2. AI/ML Research & Development

  • Drive the design, development, and deployment of high-impact AI/ML models (e.g. LLMs, predictive modelling, NLP, recommendation engines).
  • Explore and experiment with emerging technologies, algorithms, and tools to push the boundaries of innovation.
  • Champion ethical, responsible AI - ensuring fairness, transparency, and accountability in model design and use.


3. DataOps & Infrastructure

  • Oversee the design, development, and automation of scalable and secure data pipelines, workflows, and infrastructure.
  • Implement data governance, privacy, and compliance standards across data and model operations.
  • Collaborate with SRE, MERL and Engineering teams to ensure seamless integration of data workflows.


4. People Leadership & Team Growth

  • Build, manage, and mentor a high-performing team across Data Science, AI/ML, and DataOps disciplines
  • Promote a culture of learning, knowledge sharing, and psychological safety.
  • Support professional development and growth of individuals and the broader function.


5. Collaboration & Cross-Functional Impact

  • Collaborate with cross-functional teams including MERL, SxD, Engineering, and
  • Implementation to ensure high-quality delivery and impact.
  • Provide data-driven insights and support the development of monitoring tools for real-time evaluation.
  • Support on technical input for proposals, concept notes, and partnership development.


6. Operational Excellence & Ways of Working

  • Champion process improvements, AI/ML and DataOps  practices, and reproducibility standards.
  • Promote consistent adoption of best practices across all data and model development workflows.
  • Take responsibility for risks, delivery timelines, and the quality of technical outputs.


Responsibilities

  • Lead end-to-end development of AI/ML and data solutions, from ideation to deployment and monitoring.
  • Design experiments, perform impact analyses, and contribute to data strategy for research and delivery teams.
  • Drive continuous evaluation and improvement of models and pipelines.
  • Manage team resourcing, performance, recruitment, and onboarding.
  • Represent the team internally and externally through conferences, stakeholder engagements, and publications


Qualifications

  • Relevant degree in a quantitative or technical field (e.g. Computer Science, Engineering, Statistics, Mathematics, Economics) or equivalent experience.
  • Strong mathematical background and a proven track record in data science, data engineering, or AI/ML senior roles.

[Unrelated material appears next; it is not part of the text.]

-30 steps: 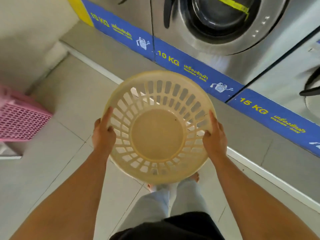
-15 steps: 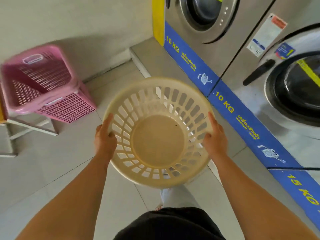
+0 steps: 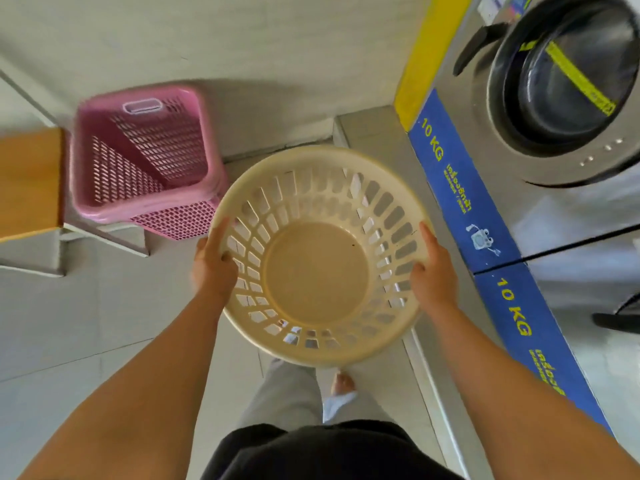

Skills & Experience Required:

  • 7+ years of relevant experience, including 3+ years in a senior or leadership role.
  • Strong expertise in data science, data engineering, and AI/ML development.
  • Hands-on experience with cloud platforms (AWS, GCP, Azure), DataOps and MLOps tools (CI/CD pipelines, model monitoring), and orchestration tools.
  • Strong coding skills (Python, Bash, etc.) and experience with distributed computing.
  • Excellent communication and stakeholder engagement skills.
  • Demonstrated ability to lead cross-functional, multidisciplinary teams.


Desirable:

  • Experience with big data technologies (Spark, Hadoop), containerisation (Docker, Kubernetes), and open-source contributions.
  • Knowledge of data privacy regulations and ethical frameworks for AI.